[Records from a data source]
══════════
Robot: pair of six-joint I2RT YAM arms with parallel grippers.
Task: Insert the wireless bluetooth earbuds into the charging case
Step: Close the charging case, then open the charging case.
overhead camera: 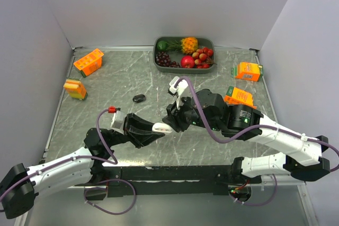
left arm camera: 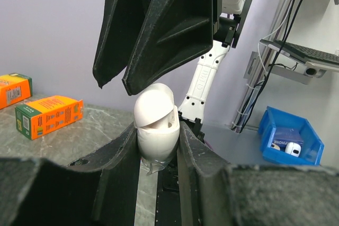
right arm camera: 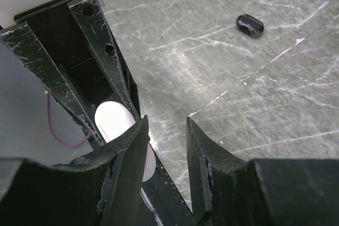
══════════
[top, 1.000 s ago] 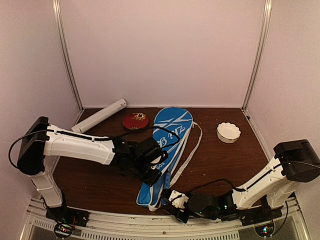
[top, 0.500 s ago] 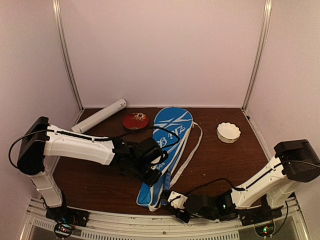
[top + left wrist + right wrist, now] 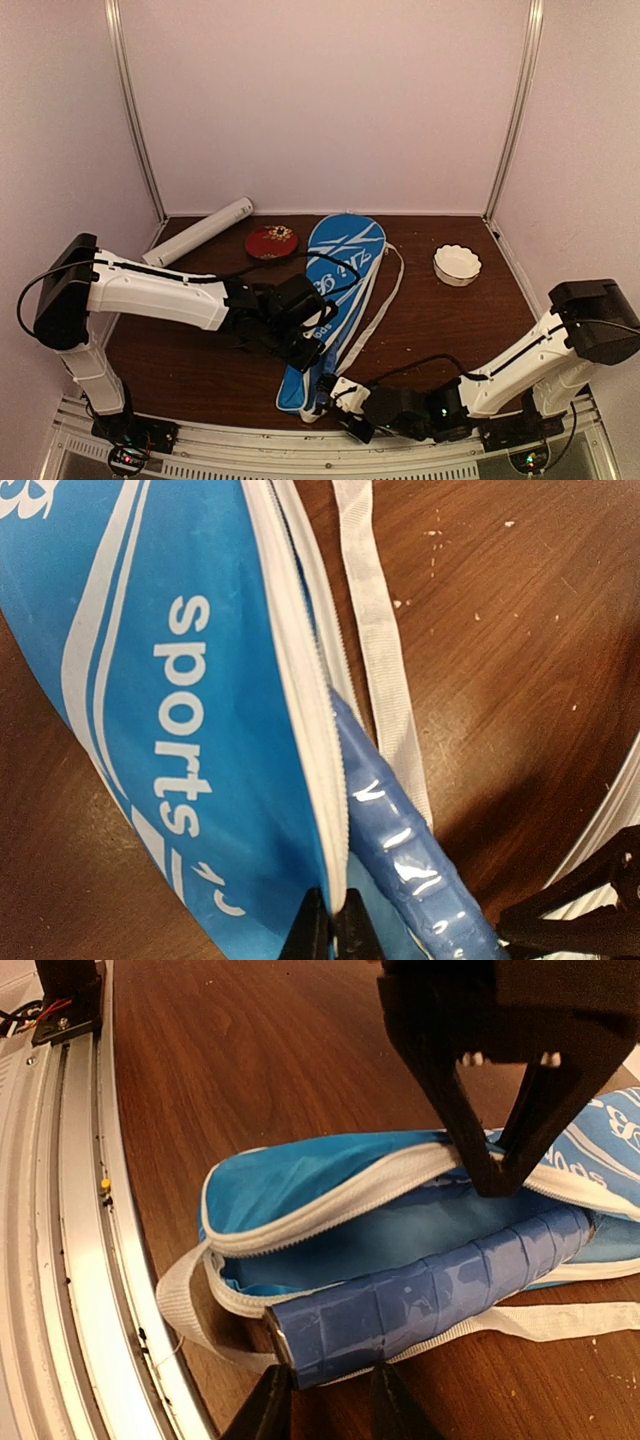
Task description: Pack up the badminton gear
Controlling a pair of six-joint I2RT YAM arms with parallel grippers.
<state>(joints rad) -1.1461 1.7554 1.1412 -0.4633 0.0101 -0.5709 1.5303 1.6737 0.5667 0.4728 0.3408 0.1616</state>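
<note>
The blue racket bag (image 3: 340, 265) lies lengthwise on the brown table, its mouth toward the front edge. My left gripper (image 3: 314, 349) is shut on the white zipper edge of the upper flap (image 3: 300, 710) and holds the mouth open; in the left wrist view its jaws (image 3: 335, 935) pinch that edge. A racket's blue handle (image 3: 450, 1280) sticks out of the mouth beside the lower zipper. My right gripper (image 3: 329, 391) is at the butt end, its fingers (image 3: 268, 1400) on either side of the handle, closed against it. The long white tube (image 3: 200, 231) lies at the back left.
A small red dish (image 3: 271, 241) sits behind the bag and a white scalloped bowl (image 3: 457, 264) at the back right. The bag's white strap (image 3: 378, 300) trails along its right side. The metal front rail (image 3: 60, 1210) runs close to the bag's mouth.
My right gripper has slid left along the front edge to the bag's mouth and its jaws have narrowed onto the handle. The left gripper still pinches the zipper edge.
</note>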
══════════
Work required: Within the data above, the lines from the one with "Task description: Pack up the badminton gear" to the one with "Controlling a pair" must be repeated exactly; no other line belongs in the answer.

Task result:
Task description: Pack up the badminton gear
Controlling a pair of six-joint I2RT YAM arms with parallel grippers.

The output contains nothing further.